## [WORK REQUIRED]
With the records below as your source, retype each line exactly from the top down to the line that contains "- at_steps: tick", and include that line.

## [LISTED ENTRIES]
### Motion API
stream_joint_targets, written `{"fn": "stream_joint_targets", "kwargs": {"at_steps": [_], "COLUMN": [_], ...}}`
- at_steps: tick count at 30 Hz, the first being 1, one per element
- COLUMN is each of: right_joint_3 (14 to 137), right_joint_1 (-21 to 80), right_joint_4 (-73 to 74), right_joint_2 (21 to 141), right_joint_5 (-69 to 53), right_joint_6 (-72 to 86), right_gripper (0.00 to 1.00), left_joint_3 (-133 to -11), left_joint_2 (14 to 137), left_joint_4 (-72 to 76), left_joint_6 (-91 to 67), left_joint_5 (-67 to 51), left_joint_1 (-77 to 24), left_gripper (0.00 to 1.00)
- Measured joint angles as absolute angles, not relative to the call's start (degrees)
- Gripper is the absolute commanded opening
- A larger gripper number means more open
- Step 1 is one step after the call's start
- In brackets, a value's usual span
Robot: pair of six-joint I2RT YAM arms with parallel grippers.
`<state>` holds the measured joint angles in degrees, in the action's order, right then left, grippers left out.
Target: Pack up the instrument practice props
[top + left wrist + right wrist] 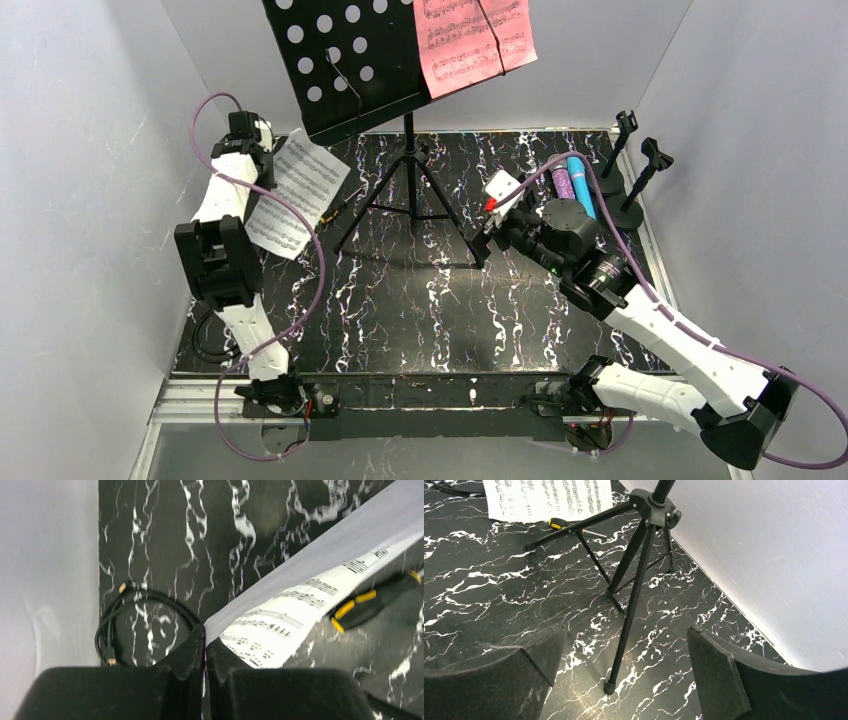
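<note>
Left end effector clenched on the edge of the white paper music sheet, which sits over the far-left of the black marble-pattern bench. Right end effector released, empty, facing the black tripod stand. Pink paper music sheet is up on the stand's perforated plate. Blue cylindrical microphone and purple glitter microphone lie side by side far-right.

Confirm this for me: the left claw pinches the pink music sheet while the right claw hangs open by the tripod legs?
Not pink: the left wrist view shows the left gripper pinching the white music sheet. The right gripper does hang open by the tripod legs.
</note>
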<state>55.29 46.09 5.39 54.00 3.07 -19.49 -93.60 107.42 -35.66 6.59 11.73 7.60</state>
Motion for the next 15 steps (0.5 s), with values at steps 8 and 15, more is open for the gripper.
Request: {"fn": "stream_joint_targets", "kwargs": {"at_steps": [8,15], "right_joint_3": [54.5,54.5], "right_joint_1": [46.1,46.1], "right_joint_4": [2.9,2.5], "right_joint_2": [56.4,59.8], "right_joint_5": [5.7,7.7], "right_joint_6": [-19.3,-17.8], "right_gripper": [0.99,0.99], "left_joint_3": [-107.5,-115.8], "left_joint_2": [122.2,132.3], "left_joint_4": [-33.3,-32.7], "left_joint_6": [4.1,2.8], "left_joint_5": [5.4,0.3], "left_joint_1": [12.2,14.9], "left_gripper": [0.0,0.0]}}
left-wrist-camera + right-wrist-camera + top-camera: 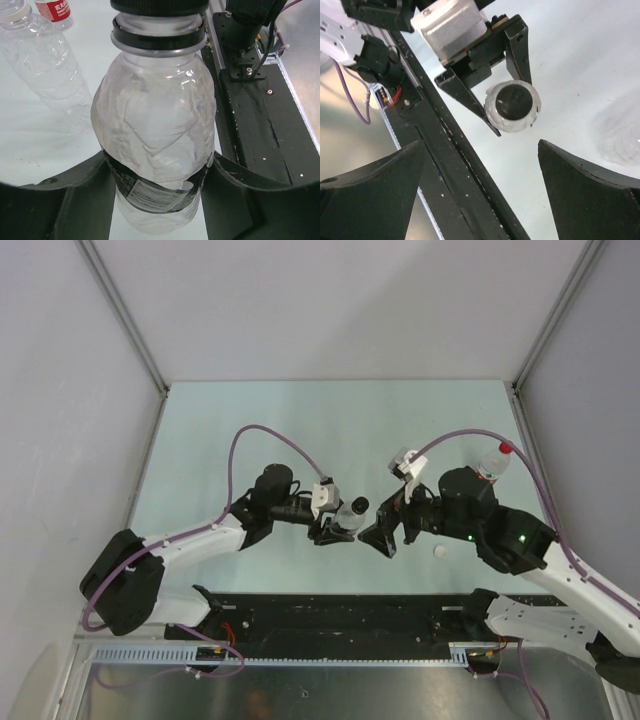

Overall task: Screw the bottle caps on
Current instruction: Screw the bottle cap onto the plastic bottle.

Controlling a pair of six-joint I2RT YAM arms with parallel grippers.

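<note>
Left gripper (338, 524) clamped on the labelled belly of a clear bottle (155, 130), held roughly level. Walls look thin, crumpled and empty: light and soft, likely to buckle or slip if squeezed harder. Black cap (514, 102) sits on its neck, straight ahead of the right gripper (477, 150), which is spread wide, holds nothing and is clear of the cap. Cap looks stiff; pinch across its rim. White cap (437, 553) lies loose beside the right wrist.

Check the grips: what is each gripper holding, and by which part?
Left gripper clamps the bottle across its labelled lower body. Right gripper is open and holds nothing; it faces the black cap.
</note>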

## [EXPECTED OUTPUT]
### Motion API
stream_joint_targets, written `{"fn": "stream_joint_targets", "kwargs": {"at_steps": [_], "COLUMN": [_], ...}}`
- at_steps: tick count at 30 Hz, the first being 1, one per element

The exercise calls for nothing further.